This was the first track I’d recorded since the official release of Ardour 3, too. It worked really well — it was stable, reliable, and predictable throughout, a definite improvement on the betas. If you haven’t tried it yet, now’s definitely the time!

creating a dynamic soundtrack for switchbreak’s “civilian”

Over the last week I’ve put a bunch of time in to my new game project, a Switchbreak game called Civilian. I’ve been working on music for it, but this blog post isn’t about music — it’s about the crazy stunts you can pull in modern interpreted languages.

Dynamic music in Flash?

Most Flash games use a looping MP3 for background music — it takes just a couple of lines of code to implement, and while the looping isn’t perfectly seamless (there are brief pauses at the start and end, added by the MP3 encoder) it’s usually close enough. For Civilian, though, I wasn’t satisfied with a simple looped track. It’s a game about the passage of time and about player progression, and I wanted the music to reflect those things.

What I really wanted was a dynamic music system, something that would let me alter the music’s sequence or instrumentation on-the-fly in response to the player’s actions. There was no way that was going to work with simple, non-seamless looping MP3s, though — I needed to start working with audio data on a much lower level.

Writing a low-level mixer in AS3

Thankfully, the Flash 10 APIs do give you low-level audio functionality. You can get raw audio data out of an MP3 file, and then send that to audio buffers for playback; I’d already done just that in fact, to implement a seamless MP3 looper, and that gave me a crazy idea: if I could get audio data from one MP3 and play it back, could I also get data from two or more MP3s, mix them, and play them back all at once?

Once I’d confirmed with a simple proof-of-concept that the answer was an emphatic “yes”, I set about adding more tracks, and then implementing features like panning and volume conrol. By this point, the amount of CPU power required to run this mixing was significant — about 40% of one core on my 1.7Ghz i5 Macbook Air — but Flash had no trouble keeping up while running some simple gameplay at 60FPS.

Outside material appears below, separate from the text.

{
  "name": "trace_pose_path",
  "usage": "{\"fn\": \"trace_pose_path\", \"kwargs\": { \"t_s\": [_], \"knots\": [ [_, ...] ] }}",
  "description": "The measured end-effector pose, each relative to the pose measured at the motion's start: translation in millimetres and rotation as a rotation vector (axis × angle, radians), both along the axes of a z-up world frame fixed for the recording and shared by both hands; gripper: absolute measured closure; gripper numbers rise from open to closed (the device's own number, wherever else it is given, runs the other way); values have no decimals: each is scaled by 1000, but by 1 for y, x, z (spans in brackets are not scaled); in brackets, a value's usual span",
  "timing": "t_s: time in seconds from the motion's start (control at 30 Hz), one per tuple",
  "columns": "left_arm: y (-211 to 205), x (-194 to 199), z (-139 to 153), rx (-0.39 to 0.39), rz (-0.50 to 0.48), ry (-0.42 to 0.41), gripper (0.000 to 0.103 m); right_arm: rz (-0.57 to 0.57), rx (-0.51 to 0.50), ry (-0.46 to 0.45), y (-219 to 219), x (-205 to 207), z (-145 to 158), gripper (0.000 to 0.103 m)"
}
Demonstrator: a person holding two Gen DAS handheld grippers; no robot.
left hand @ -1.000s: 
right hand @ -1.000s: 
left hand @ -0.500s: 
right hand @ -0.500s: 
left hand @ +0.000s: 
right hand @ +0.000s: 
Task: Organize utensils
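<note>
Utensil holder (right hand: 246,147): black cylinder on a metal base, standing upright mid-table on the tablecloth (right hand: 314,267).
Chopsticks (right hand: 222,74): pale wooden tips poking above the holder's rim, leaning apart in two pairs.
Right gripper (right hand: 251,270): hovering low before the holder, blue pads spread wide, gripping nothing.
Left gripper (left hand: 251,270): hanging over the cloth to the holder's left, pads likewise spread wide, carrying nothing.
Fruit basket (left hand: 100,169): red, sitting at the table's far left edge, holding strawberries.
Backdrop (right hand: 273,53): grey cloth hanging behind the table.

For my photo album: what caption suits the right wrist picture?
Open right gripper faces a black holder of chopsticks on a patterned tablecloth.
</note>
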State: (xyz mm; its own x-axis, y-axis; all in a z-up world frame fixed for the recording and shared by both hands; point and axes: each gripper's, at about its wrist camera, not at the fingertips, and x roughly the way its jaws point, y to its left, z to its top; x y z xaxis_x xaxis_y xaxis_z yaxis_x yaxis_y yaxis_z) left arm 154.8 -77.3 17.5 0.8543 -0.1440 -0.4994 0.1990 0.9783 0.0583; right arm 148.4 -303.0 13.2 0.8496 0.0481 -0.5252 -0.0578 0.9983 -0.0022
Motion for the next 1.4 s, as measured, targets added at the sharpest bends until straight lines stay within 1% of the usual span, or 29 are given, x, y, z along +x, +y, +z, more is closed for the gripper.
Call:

A screenshot from my test app, with five channels of audio running

A screenshot from my test app, with five channels of audio running

From mixer to sequencer

A few days later I had more than just a mixer: I had a simple pattern-based sequencer. Instead of looping MP3s from start to finish, it splits the MP3 tracks in to bars, and then plays those bars in accordance with a sequence stored in an array in the AS3 code.

This actually fits quite well with how I tend to write my music. I can arrange the track basically how I want it in Ardour, then record each unique section of each track to audio, and string those sections together to produce a single MP3 track for each instrument. Then, I can create a sequence within the AS3 code that reassembles those sections in to my original arrangement.

Each bar can have its own settings, too, somewhat like the effects on each note in a tracker. So far, these just let me set the panning or volume for each track, or set up a volume slew (ie: a fade in or fade out) to run over the course of the bar.

Making the music dynamic was just a matter of replacing the static sequence array with code that generates the sequence on-the-fly. I have pattern templates for each track which I combine to create the sequence one bar a a time, adding or removing tracks or replacing one part with another (perhaps with a nice fade in/fade out) based on what’s happening within the game world.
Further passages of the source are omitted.